COMPARATIVE ANALYSIS OF THE ASSOCIATIVE FIELDS СОВЕСТЬ – CONSCIENCEAuthor(s): N.I. Stepykin, candidate of Sciences, associate Professor, Southwest State University, Kursk, Russia, email@example.com
Issue: Volume 38, № 2
Annotation: The paper focuses on the research of associative field conscience in Russian and American linguistic cultures. As a result of the comparative analysis of the free associative experiment data, the following common components for Russians and Americans were identified: moral, shame, guilt, act, correctness, morality, responsibility, truth, honor, remorse. However, the hierarchy of these associates in the structure of the studied associative fields is different. The analysis of the most frequent reactions of Russian respondents allowed to conclude that conscience is a morality, a system of norms and values that regulates people's relations. Honesty and decency are the main values and manifestations of conscience. Lie is anti-value, which can make a person experience feelings of guilt and shame (4 and 5 responses respectively). From American point of view, conscience is a sense of guilt and shame, controlled by mind and associated with ethical categories of honor and truth. 24 % of syntactic reactions were found among the responses of Americans.
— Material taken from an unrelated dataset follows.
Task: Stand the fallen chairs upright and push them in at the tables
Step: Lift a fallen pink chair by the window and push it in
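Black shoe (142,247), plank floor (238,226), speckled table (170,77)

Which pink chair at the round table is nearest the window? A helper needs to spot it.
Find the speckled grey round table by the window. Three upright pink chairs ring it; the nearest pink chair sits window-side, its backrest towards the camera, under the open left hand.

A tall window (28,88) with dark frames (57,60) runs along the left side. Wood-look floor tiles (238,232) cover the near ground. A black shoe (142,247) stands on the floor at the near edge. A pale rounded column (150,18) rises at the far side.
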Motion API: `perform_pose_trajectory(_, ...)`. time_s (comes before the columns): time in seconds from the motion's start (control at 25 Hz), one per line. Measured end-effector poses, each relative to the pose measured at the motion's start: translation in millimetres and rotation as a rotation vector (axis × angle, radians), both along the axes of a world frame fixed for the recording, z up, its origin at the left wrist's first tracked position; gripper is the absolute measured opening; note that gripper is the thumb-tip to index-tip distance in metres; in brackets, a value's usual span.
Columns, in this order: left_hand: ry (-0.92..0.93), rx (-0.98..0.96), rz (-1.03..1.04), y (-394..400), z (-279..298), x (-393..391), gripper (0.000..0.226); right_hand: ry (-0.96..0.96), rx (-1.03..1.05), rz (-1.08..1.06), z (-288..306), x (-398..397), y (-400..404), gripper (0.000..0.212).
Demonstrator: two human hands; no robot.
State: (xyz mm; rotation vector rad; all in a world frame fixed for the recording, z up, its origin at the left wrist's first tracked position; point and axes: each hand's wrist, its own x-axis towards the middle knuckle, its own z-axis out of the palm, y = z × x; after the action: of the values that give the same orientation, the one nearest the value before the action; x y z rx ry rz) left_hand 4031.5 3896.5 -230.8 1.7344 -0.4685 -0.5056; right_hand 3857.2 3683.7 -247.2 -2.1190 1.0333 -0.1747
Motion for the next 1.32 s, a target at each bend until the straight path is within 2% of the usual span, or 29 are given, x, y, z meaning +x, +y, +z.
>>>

Most associations represent N-Adj combinations with functional-semantic feature of quality (18 %). Associative field совесть includes 11 % of syntactic reactions. The author of the article extracted extralinguistic information reflected in the following reactions: Gimini Cricket, 12 angry men, Thoreau. Thus, the structure and content of the associative field good in the Russian and American linguistic cultures revealed common features due to the universality of ethical concepts. The differences were manifested in the combination of linguistic and extralinguistic factors, in the nature of the mechanisms of the stimulus-response link, in different hierarchy and dynamics of the constituting components.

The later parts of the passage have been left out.